Employees will be permitted to leave the respirator use area if they are replacing cartridge or canister elements according to the established replacement.
Employees will be permitted to leave the respirator use area if the respirator is not properly functioning and must be replaced, repaired, or discarded. The employee will be allowed back into the respirator use area only after the respirator has been replaced or repaired.
Employees will be permitted to leave the respirator use area if the employee experiences severe discomfort in wearing the respirator or if the employee experiences sensations of dizziness, nausea, weakness, breathing difficulty, coughing, sneezing, vomiting, fever, and chills.
7.3 Procedures for Immediately Dangerous to Life and Health (IDLH) Situations
Atmospheres are IDLH when they pose an immediate threat to life, would cause irreversible adverse health effects, or would interfere with an individual's ability to escape from a dangerous atmosphere.
The Respirator Program Administrator will identify areas as presenting the potential for IDLH conditions. Procedures will be found in the Operations Plan of the responsible department.
8.0 Maintenance and Care
The Program Administrator will oversee the maintenance and care program.
8.1 Cleaning and Disinfecting
Respirators will be cleaned and disinfected by individual users using the procedures in OAR 437-002-0134 Appendix B-2: Respirator Cleaning Procedures. The respirator manufacturer's cleaning procedures may be used if they are equivalent in effectiveness as Appendix B-2.
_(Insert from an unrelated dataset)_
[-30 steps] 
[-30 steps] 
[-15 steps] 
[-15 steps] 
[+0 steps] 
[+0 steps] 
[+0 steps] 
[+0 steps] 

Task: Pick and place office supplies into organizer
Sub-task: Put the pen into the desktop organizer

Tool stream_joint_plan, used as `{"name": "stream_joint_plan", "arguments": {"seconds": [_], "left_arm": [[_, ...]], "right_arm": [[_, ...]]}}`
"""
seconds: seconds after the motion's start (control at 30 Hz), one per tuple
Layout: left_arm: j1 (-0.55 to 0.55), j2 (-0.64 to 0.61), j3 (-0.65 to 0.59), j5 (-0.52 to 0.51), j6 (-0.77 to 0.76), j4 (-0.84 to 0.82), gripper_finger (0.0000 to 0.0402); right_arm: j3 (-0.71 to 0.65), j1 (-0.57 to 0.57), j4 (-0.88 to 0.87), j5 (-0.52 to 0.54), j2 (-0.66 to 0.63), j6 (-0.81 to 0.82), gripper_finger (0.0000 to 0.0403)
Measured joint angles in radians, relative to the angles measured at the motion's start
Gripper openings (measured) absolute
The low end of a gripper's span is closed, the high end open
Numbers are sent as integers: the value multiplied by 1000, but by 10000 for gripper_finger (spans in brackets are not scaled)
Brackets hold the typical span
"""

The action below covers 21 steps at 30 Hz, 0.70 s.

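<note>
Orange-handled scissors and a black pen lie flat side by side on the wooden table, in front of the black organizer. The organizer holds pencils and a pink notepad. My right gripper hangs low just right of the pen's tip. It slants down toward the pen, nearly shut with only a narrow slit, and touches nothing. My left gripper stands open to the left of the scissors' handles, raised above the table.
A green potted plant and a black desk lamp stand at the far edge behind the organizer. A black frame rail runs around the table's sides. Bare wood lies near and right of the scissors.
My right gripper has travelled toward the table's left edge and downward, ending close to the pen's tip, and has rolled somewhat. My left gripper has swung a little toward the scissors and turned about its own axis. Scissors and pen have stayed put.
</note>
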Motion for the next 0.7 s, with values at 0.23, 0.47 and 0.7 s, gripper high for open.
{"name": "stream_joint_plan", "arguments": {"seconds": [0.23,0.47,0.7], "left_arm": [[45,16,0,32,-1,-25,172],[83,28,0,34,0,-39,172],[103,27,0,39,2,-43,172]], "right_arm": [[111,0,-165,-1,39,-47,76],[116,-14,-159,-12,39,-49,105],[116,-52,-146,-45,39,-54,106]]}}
Respirators will be cleaned and disinfected as follows:
8.2 Storage
Respirators will be stored so that they are protected against damage, contamination, dust, sunlight, temperature extremes, excessive moisture, and damaging chemicals. When respirators are packed or stored, the facepiece and exhalation valve will be stored in a manner that prevents deformation. Each respirator should be positioned so that it retains its natural configuration.
The Program Administrator is responsible for ensuring that respirators intended for emergency use will be kept accessible to the work area. Emergency use respirators will not be kept in any area that might itself be involved in the emergency because such an area may become contaminated or inaccessible. Emergency use respirators will be stored in compartments or covers that are clearly marked to indicate that they contain emergency respirators and stored according to any applicable manufacturer instructions.
Emergency respirators will be readily available for use and will be stored in compartments labeled "FOR EMERGENCY USE ONLY" outside of the room or building, as applicable.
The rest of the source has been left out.